Directions
Output the data in full. Keep every word exact and exclude the pictures.

Data block

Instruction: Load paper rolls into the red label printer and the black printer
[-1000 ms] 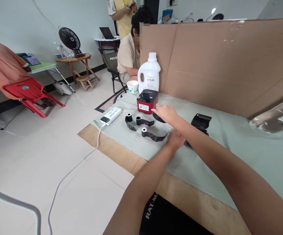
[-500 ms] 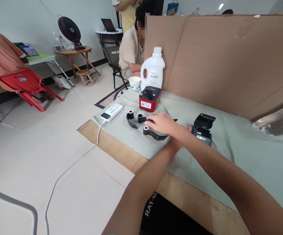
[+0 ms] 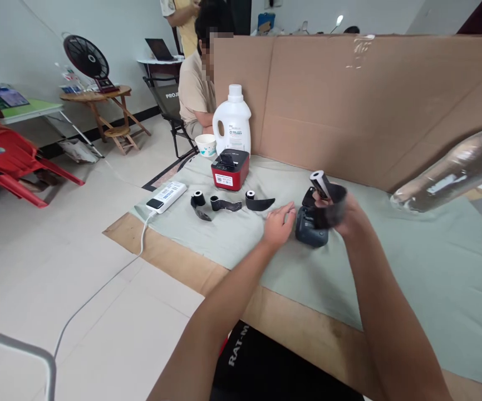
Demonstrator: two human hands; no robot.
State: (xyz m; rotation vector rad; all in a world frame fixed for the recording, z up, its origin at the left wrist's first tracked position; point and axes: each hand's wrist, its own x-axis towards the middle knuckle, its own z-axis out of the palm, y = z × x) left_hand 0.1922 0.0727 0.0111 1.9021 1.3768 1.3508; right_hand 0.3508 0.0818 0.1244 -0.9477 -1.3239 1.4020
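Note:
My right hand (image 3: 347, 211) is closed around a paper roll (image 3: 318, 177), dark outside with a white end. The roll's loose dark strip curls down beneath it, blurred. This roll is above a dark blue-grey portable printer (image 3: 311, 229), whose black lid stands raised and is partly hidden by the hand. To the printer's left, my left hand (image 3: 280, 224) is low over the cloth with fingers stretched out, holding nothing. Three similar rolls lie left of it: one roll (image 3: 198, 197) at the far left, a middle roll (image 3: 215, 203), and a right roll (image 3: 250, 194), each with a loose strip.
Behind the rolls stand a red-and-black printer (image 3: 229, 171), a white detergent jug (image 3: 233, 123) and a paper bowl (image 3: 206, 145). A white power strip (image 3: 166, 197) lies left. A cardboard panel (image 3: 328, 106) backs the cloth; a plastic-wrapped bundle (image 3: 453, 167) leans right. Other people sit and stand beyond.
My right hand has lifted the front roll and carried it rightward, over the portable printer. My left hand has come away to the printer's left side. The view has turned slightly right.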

Result for this task
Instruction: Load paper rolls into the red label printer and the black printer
[-1000 ms] 
[-500 ms] 
[+0 ms] 
Demonstrator: two human hands; no robot.
State: (xyz m; rotation vector rad; all in a world frame fixed for the recording, z up, its origin at the left wrist's first tracked position; point and axes: each hand's wrist, its own x-axis towards the middle knuckle, its own z-axis out of the palm, y = z × x) left_hand 0.1922 0.0727 0.0111 1.9021 1.3768 1.3508; right_hand 0.3508 0.0818 0.1244 -0.9477 -1.3239 1.4020
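Note:
My right hand (image 3: 347, 211) is closed around a paper roll (image 3: 318, 177), dark outside with a white end. The roll's loose dark strip curls down beneath it, blurred. This roll is above a dark blue-grey portable printer (image 3: 311, 229), whose black lid stands raised and is partly hidden by the hand. To the printer's left, my left hand (image 3: 280, 224) is low over the cloth with fingers stretched out, holding nothing. Three similar rolls lie left of it: one roll (image 3: 198, 197) at the far left, a middle roll (image 3: 215, 203), and a right roll (image 3: 250, 194), each with a loose strip.
Behind the rolls stand a red-and-black printer (image 3: 229, 171), a white detergent jug (image 3: 233, 123) and a paper bowl (image 3: 206, 145). A white power strip (image 3: 166, 197) lies left. A cardboard panel (image 3: 328, 106) backs the cloth; a plastic-wrapped bundle (image 3: 453, 167) leans right. Other people sit and stand beyond.
My right hand has lifted the front roll and carried it rightward, over the portable printer. My left hand has come away to the printer's left side. The view has turned slightly right.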

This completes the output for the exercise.